## Work required
Your copy should hold exactly the lines from the beginning of the listing below through the line with "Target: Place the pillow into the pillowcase", without any pictures.

## Collected data
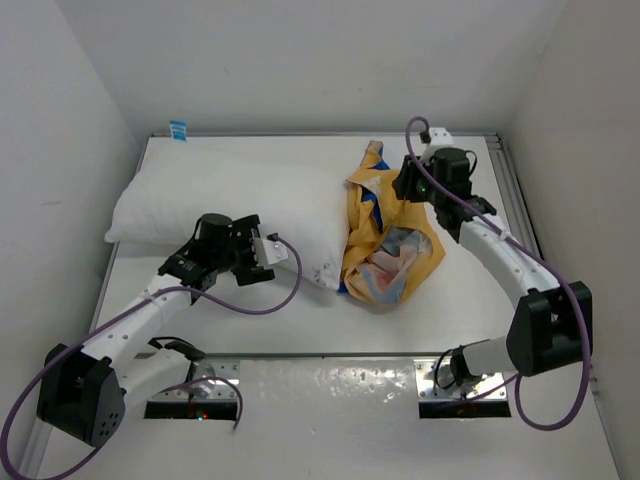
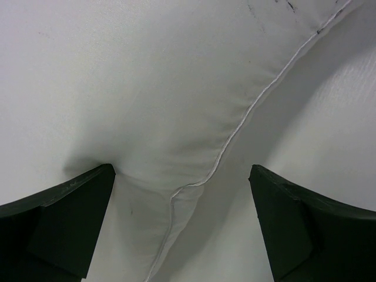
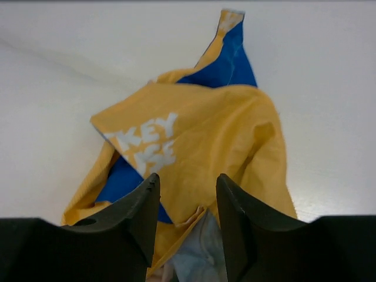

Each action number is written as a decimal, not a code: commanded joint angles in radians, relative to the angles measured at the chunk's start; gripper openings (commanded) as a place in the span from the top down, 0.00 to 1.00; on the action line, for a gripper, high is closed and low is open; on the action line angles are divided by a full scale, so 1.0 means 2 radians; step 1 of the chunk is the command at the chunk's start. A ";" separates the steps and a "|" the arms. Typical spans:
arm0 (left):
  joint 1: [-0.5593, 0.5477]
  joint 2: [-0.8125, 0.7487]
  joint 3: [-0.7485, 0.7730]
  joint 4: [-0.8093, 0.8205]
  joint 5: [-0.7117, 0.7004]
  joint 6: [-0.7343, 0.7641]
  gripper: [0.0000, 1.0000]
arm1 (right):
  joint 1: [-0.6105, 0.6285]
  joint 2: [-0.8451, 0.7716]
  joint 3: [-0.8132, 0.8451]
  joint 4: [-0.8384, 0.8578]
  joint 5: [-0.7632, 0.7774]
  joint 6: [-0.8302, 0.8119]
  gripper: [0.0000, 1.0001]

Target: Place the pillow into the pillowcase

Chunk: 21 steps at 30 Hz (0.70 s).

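The white pillow (image 1: 225, 200) lies across the left and middle of the table. Its seamed edge (image 2: 235, 135) fills the left wrist view. My left gripper (image 1: 263, 250) is at the pillow's near right edge, jaws wide open around the seam (image 2: 182, 194); the left finger presses into the pillow. The pillowcase (image 1: 385, 240) lies crumpled just right of the pillow, orange-yellow outside with blue folds and a pale printed inside. My right gripper (image 1: 405, 185) hovers over its far part, open, with the orange fabric and its hem (image 3: 194, 147) between the fingers (image 3: 188, 188).
White walls enclose the table on three sides. A metal rail (image 1: 515, 200) runs along the right edge. A small blue-and-white tag (image 1: 178, 129) sits at the back left by the wall. Bare table (image 1: 470, 300) lies right of the pillowcase.
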 commanded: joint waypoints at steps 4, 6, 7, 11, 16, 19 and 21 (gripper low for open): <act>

## Solution for this exercise
Each action number is written as a decimal, not a code: commanded joint angles in radians, relative to the angles measured at the chunk's start; gripper openings (commanded) as a place in the span from the top down, 0.00 to 1.00; on the action line, for a gripper, high is closed and low is open; on the action line angles are divided by a full scale, so 1.0 means 2 radians; step 1 of the chunk is the command at the chunk's start. A ";" separates the steps and a "|" the arms. Typical spans:
arm0 (left):
  joint 1: [-0.5593, 0.5477]
  joint 2: [-0.8125, 0.7487]
  joint 3: [-0.7485, 0.7730]
  joint 4: [-0.8093, 0.8205]
  joint 5: [-0.7117, 0.7004]
  joint 6: [-0.7343, 0.7641]
  gripper: [0.0000, 1.0000]
arm1 (right):
  joint 1: [-0.6105, 0.6285]
  joint 2: [-0.8451, 0.7716]
  joint 3: [-0.8132, 0.8451]
  joint 4: [-0.8384, 0.8578]
  joint 5: [-0.7632, 0.7774]
  joint 6: [-0.8302, 0.8119]
  gripper: [0.0000, 1.0001]

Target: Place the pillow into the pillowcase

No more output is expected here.